In light of recent comment letters issued by the U.S. Securities and Exchange Commission (the “SEC”), the management of HPX Corp. (the “Company”) has re-evaluated the Company’s application of ASC 480-10-S99-3A to its accounting classification of the redeemable Class A ordinary shares, par value $0.0001 per share (the “Public Shares”), issued as part of the units sold in the Company’s initial public offering (the “IPO”) on July 20, 2020. Historically, a portion of the Public Shares was classified as permanent equity to maintain net tangible assets greater than $5,000,000 on the basis that the Company will consummate its initial business combination only if the Company has net tangible assets of at least $5,000,001. Pursuant to such re-evaluation, the Company’s management has determined that the Public Shares include certain provisions that require classification of all of the Public Shares as temporary equity regardless of the minimum net tangible assets required to complete the Company’s initial business combination.

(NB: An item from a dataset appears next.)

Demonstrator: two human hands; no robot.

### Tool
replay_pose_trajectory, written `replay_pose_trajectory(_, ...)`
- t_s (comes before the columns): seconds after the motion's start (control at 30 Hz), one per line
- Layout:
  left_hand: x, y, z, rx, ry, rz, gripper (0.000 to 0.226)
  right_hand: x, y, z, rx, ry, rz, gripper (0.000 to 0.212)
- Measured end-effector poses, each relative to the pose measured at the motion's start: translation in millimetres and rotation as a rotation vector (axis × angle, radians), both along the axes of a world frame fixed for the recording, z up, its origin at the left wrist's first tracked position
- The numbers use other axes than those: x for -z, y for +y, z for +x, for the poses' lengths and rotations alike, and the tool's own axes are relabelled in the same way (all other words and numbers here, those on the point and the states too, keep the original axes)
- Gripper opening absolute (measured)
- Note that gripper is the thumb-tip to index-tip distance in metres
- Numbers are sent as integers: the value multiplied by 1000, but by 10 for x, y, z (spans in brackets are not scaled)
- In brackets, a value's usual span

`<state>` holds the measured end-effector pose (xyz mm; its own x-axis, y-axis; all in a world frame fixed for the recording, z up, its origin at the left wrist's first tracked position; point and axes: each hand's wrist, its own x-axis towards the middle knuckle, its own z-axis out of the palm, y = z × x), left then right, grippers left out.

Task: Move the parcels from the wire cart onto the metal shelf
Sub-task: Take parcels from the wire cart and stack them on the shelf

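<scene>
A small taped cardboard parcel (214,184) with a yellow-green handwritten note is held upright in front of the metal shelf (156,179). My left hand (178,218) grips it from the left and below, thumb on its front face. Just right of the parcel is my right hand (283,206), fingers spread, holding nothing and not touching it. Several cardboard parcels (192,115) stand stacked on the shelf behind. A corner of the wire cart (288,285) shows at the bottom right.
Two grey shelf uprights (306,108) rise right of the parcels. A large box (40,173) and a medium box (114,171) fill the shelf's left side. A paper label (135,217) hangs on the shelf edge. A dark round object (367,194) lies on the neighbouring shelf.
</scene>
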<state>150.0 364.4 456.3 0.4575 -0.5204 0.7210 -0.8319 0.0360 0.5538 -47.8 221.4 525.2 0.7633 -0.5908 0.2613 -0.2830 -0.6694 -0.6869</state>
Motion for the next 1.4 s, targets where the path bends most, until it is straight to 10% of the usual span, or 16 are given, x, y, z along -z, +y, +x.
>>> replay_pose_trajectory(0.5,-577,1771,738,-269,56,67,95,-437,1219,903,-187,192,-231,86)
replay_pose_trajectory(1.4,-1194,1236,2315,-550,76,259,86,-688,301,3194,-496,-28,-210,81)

Therefore, on November 18, 2021, the Company’s management and the audit committee of the Company’s board of directors (the “Audit Committee”), after consultation with Marcum LLP (“Marcum”), the Company’s independent registered public accounting firm, concluded that the Company’s previously issued (i) audited balance sheet as of July 20, 2020, as previously restated in the Company’s Annual Report on Form 10-K/A as of December 31, 2020 and for the period from March 20, 2020 (inception) through December 31, 2020, filed with the SEC on July 1, 2021 (the “Form 10-K/A”), (ii) unaudited quarterly financial statements as of and for the period from March 20, 2020 (inception) through September 30, 2020, as previously restated in the Form 10-K/A, (iii) audited financial statements as of December 31, 2020 and for the period from March 20, 2020 (inception) through December 31, 2020, as previously restated in the Form 10-K/A, (iv) unaudited interim financial statements included in the Quarterly Report on Form 10-Q for the quarterly period ended March 31, 2021, filed with the SEC on July 6, 2021 and (v) unaudited interim financial statements included in the Company’s Quarterly Report on Form 10-Q for the quarterly period ended June 30, 2021, filed with the SEC on August 13, 2021 (collectively, the “Affected Periods”), should be restated to report all Public Shares as temporary equity and should no longer be relied upon. As such, the Company has restated its financial statements for the Affected Periods in the Company’s Quarterly Report on Form 10-Q for the quarterly period ended September 30, 2021, filed with the SEC on November 18, 2021 (the “Q3 Form 10-Q”), as described therein.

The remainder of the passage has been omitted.